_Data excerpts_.
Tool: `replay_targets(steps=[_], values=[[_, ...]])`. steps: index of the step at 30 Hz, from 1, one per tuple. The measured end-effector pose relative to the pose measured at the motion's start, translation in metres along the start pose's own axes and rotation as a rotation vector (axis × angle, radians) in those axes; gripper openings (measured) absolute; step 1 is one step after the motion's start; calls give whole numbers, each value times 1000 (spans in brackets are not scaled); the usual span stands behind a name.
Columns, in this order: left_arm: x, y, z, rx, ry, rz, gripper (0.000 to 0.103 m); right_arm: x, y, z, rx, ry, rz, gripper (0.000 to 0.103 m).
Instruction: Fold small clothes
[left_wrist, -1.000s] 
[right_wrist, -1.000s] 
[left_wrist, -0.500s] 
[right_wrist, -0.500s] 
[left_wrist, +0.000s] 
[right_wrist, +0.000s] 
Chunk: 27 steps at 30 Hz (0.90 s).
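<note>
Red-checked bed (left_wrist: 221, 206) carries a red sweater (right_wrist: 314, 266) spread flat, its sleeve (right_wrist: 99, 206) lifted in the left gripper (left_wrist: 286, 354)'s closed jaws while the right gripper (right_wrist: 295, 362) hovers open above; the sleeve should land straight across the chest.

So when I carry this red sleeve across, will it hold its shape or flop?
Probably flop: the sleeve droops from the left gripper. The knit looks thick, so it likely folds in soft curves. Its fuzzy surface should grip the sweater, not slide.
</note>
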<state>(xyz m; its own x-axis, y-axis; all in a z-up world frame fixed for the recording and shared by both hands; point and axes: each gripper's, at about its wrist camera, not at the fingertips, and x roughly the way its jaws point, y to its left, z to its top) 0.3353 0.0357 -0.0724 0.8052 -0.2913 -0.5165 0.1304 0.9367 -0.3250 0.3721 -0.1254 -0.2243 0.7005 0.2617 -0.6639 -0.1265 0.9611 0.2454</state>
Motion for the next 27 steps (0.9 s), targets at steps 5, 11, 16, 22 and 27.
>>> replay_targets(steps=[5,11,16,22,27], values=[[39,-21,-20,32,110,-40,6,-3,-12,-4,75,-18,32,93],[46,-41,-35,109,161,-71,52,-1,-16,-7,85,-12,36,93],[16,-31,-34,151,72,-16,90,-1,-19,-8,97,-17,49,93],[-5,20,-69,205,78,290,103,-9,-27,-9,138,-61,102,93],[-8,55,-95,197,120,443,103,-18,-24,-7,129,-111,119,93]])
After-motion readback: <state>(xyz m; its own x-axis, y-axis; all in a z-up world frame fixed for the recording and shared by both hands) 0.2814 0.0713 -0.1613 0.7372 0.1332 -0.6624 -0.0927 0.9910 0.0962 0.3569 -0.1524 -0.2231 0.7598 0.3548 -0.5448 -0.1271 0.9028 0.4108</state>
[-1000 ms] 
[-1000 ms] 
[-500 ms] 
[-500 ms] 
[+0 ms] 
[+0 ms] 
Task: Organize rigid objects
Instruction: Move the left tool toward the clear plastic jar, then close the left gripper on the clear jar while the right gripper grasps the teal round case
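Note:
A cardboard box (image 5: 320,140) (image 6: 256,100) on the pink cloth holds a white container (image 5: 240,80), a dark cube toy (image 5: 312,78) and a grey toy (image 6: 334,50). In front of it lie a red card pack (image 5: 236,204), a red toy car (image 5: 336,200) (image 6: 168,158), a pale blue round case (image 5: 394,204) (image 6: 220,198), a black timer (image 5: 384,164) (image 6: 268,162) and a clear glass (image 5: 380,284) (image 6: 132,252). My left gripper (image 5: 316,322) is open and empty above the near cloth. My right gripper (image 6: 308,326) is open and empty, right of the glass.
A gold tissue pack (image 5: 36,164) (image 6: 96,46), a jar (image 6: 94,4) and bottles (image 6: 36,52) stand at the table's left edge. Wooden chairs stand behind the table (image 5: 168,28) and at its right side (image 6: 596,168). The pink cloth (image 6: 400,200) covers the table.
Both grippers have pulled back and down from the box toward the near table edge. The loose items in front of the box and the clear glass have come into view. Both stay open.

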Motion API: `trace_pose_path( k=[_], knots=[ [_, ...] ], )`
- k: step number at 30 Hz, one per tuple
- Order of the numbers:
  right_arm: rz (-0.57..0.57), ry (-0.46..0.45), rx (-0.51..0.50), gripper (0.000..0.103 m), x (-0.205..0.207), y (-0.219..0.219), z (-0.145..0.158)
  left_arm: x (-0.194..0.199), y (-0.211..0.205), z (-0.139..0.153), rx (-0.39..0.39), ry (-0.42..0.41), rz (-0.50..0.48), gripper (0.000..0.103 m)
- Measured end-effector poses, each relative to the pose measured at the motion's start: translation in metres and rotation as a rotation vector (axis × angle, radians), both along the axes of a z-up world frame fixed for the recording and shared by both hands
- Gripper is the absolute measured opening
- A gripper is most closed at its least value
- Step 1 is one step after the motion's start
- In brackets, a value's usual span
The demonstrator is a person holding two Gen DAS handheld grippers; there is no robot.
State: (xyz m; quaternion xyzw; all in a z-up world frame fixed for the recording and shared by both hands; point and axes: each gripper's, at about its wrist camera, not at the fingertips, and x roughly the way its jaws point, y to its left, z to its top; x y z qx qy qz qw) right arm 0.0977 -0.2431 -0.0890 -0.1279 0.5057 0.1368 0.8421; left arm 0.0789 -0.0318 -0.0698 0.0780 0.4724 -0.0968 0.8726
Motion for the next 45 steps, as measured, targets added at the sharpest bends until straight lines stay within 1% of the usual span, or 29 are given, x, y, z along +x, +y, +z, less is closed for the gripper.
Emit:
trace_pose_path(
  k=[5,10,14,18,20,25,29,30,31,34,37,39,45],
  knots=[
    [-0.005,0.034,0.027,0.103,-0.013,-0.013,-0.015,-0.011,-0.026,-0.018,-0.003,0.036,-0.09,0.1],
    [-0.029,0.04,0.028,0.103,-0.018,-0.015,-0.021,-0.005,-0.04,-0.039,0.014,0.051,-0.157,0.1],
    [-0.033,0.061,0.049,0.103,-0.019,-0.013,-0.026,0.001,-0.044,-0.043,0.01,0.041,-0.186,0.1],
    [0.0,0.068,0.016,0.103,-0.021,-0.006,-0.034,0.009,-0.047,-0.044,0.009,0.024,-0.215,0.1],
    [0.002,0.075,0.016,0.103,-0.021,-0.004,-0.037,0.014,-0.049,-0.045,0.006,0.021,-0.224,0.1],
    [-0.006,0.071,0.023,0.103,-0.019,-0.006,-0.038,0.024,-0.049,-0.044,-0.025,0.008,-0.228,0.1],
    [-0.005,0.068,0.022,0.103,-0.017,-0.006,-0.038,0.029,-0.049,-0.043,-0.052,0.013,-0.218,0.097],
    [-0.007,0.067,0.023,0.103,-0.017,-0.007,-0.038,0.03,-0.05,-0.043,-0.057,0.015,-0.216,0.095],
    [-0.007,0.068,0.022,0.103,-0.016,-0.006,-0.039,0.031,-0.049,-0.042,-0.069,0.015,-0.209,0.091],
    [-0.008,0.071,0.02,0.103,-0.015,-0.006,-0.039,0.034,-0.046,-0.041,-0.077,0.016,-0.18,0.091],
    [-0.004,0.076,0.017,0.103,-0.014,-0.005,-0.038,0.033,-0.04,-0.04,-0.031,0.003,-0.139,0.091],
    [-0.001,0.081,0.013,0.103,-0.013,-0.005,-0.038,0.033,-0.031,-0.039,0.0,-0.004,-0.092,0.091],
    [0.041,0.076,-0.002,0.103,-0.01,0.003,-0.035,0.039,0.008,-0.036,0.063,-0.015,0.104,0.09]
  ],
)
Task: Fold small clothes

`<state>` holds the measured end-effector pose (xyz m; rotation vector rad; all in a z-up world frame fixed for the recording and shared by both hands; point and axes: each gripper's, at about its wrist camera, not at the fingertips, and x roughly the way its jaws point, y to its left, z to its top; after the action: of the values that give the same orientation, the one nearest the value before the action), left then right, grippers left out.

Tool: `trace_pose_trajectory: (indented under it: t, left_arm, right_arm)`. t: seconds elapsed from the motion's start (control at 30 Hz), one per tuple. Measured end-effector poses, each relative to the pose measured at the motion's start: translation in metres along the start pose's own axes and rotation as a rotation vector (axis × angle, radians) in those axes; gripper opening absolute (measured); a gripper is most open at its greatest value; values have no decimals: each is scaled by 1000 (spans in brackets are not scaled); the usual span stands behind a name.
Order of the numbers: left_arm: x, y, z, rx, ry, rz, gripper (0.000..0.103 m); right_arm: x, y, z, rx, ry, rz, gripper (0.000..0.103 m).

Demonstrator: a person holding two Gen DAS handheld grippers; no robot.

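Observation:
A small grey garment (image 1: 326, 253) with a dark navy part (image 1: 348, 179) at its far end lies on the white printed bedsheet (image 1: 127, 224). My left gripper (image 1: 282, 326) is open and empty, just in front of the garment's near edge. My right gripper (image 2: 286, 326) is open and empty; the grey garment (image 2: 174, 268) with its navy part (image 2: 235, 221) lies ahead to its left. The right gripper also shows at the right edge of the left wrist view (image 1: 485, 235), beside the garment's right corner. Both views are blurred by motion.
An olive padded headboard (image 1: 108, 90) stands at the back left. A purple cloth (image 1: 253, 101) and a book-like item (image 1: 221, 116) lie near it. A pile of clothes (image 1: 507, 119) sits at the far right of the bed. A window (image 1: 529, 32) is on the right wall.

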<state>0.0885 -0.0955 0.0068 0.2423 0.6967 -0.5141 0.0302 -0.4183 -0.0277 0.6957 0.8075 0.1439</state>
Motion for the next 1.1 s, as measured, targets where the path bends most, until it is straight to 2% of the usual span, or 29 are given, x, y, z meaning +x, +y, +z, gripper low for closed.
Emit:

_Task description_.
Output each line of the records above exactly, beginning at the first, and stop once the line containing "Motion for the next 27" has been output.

_Task response_.
Tool: `replay_targets(steps=[_], values=[[_, ...]])`. steps: index of the step at 30 Hz, from 1, one per tuple. The measured end-effector pose relative to the pose measured at the motion's start, translation in metres along the start pose's own axes and rotation as a rotation vector (axis × angle, radians) in those axes; gripper openings (measured) absolute; step 1 is one step after the motion's start; calls give whole numbers, each value times 1000 (spans in brackets are not scaled); the usual span stands behind a name.
Columns, in this order: left_arm: x, y, z, rx, ry, rz, gripper (0.000 to 0.103 m); right_arm: x, y, z, rx, ry, rz, gripper (0.000 to 0.103 m).
Instruction: Fold small clothes
[left_wrist, -1.000s] 
[right_wrist, -1.000s] 
[left_wrist, -0.500s] 
[right_wrist, -0.500s] 
[left_wrist, +0.000s] 
[right_wrist, +0.000s] 
Chunk: 27 steps at 30 Hz (0.90 s).
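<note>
Red-checked bed (left_wrist: 221, 206) carries a red sweater (right_wrist: 314, 266) spread flat, its sleeve (right_wrist: 99, 206) lifted in the left gripper (left_wrist: 286, 354)'s closed jaws while the right gripper (right_wrist: 295, 362) hovers open above; the sleeve should land straight across the chest.

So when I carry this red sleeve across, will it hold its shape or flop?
Probably flop: the sleeve droops from the left gripper. The knit looks thick, so it likely folds in soft curves. Its fuzzy surface should grip the sweater, not slide.
</note>
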<state>(xyz m; its own x-axis, y-axis; all in a z-up world frame fixed for the recording and shared by both hands; point and axes: each gripper's, at about its wrist camera, not at the fingertips, and x roughly the way its jaws point, y to its left, z to its top) 0.3353 0.0357 -0.0724 0.8052 -0.2913 -0.5165 0.1304 0.9367 -0.3250 0.3721 -0.1254 -0.2243 0.7005 0.2617 -0.6639 -0.1265 0.9611 0.2454</state>
Motion for the next 27 steps (0.9 s), targets at steps 5, 11, 16, 22 and 27.

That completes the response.